Just as collectors of Bordeaux often move onto Burgundy, so lovers of Tuscan wine are discovering Piedmont. Unlike Tuscany with its IGT powerhouses, Piedmont has only DOCs and DOCGs. Barolo and Barbaresco are the DOCGs to watch from an investment perspective. Possessing none of the same investor-friendly characteristics of Bordeaux classed growths or SuperTuscans, these noble Piedmontese wines more closely resemble great Burgundies. Made in northerly climes, from a single grape variety – Nebbiolo to Burgundy’s Pinot Noir – in far smaller quantities, they are identified by place as opposed to brand name.

Piedmont is reminiscent of Burgundy two decades ago, with generational change and a move away from négociant-blended bottlings. The wines are already being identified as potentially savvy investments, in particular Barolo. One thing holding the appellation back is its inconsistent and often vague vineyard boundaries. Unlike in Burgundy, there is no official classification system for the different climats, only those which are better known, little known, or virtually unheard of. However, there is a greater understanding of village and vineyard site characteristics, and wines from renowned vineyards, made by star producers, are quickly adding to their core group of loyal followers.

The exceptionally well-received Barolo 2010 vintage has played no small part in igniting interest, with high scores from the critics and much ado from the merchants. Antonio Galloni called 2010 ‘one of the all-time great vintages for Italy’s most noble red.’ Richard Dawes Fine Wine saw ‘hot demand’. Collectors are thirsty for Barolo, and offers came thicker and faster than ever before in 2014. ‘We have certainly witnessed a significant increase in demand for Barolo this year, with clients now looking back at other notable vintages,’ says Weids.

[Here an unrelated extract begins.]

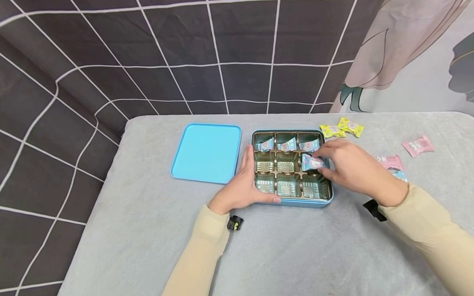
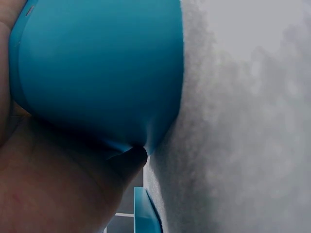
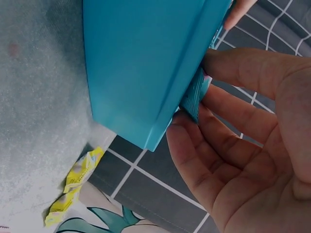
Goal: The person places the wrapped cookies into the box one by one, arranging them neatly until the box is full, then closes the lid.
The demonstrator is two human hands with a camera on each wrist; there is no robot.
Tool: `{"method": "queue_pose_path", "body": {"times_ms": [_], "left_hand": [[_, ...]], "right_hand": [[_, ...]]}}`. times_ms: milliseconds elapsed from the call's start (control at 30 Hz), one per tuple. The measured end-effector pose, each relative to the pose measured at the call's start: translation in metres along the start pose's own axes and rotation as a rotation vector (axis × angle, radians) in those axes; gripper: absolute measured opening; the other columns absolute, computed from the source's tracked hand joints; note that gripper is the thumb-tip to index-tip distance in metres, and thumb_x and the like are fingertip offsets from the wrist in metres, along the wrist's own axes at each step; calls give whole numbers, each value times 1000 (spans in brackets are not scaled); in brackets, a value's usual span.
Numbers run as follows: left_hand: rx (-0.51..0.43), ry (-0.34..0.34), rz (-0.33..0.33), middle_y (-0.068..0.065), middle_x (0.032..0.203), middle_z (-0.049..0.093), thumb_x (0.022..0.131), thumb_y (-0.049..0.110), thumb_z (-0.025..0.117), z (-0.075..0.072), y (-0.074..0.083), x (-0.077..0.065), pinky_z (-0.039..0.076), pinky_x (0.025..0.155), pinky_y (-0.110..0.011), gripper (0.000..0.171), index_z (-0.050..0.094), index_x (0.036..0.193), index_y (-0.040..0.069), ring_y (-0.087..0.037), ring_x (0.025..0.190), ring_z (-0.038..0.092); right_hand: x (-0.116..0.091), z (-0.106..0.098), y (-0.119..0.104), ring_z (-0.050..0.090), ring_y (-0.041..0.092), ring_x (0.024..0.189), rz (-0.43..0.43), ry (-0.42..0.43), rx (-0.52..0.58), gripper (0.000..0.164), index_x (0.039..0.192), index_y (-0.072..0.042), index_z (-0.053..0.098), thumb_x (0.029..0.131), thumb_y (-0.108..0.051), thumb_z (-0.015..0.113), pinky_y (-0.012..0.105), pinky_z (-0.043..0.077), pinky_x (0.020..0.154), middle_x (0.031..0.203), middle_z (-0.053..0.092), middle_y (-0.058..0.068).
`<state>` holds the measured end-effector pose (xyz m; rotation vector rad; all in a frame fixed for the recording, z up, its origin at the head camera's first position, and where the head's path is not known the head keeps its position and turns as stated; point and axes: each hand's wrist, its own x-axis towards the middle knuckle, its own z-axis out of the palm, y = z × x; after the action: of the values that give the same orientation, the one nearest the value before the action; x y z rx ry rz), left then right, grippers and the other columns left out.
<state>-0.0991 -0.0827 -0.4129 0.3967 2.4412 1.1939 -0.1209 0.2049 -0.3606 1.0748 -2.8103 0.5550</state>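
A blue tin (image 1: 305, 204) with a gold tray of nine-like compartments in rows sits on the grey cloth. Blue wrapped candies (image 1: 288, 144) lie in the far row, one per compartment. My left hand (image 1: 239, 185) braces the tin's near left corner, fingers straight along the left side and thumb along the front wall. Between thumb and fingertips my right hand (image 1: 350, 167) pinches another blue candy (image 1: 312, 163) at the right compartment of the middle row. In the right wrist view this candy (image 3: 193, 97) shows just past the tin's rim, partly hidden by fingers.
The blue lid (image 1: 206, 153) lies left of the tin. Two yellow candies (image 1: 350, 126) are behind its far right corner. Pink candies (image 1: 418, 146) lie farther right, and a blue one (image 1: 400, 175) is partly hidden by the right wrist. A dark checked curtain (image 1: 178, 41) hangs behind.
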Motion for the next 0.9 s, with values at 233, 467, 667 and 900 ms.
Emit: {"method": "queue_pose_path", "body": {"times_ms": [233,467,667,900], "left_hand": [[7,2,8,-2,164,-28,67,58,89,0,0,0,24,118,-47,152,-27,156,17,-17,151,-12],[9,2,11,-2,164,-28,68,57,89,0,0,0,25,118,-47,151,-28,156,17,-18,151,-11],[9,4,6,-2,164,-28,67,56,90,0,0,0,24,118,-46,152,-26,156,17,-16,150,-13],[0,4,7,-2,164,-28,67,56,90,0,0,0,24,118,-46,151,-26,156,18,-14,150,-14]], "right_hand": [[3,0,-1,64,40,105,17,-42,-13,27,105,5,74,80,-3,80,54,48,94,105,71,17],[6,-2,-3,65,38,103,18,-65,-34,23,102,4,75,80,-3,79,53,49,92,104,71,16],[9,-2,-4,65,37,104,59,-93,-55,23,102,1,76,80,-4,80,54,51,89,105,72,14],[13,-2,-6,63,40,107,75,-132,-60,22,102,2,76,81,-4,80,54,50,91,107,72,17]]}}
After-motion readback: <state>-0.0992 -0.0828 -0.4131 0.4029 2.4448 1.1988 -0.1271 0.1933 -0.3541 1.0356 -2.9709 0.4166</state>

On 15 November, Sotheby’s offered its most significant collection of Italian wine ever, featuring growers such as Gaja, Giacosa, Aldo Conterno and Giacomo Conterno. The hype around 2010 is likely to drive up prices in general, and investment minded collectors could do worse than to add some of the bigger names to their cellars (see Chart 3, below).

Over the decade to September 2014, a selection of three benchmark Piedmont wines – Luciano Sandrone’s Barolo Le Vigne, Gaja’s Barbaresco and also Gaja’s Langhe Sorì Tildìn (declassified to Langhe DOC to allow for 5% of Barbera alongside the Nebbiolo) – have appreciated on average 43%, compared to 142% for the five wines included in Liv-ex’s SuperTuscan index. Only Solaia has trailed behind. This could change if Piedmont begins to attract the fanatical attention showered on some rare Burgundies. However, Piedmont has something else in common with Burgundy: its small production volumes make it less liquid than its southerly counterpart, and therefore less practical for professional investors. ‘We haven’t ruled out Piedmont,’ says Davis in relation to his fund portfolios. ‘But it’s a bit tricky in the way that Burgundy is.’ Weids echoes this caution, saying, ‘Paper values may flatter and it may not be as easy to place the wine when it comes to eventual sale.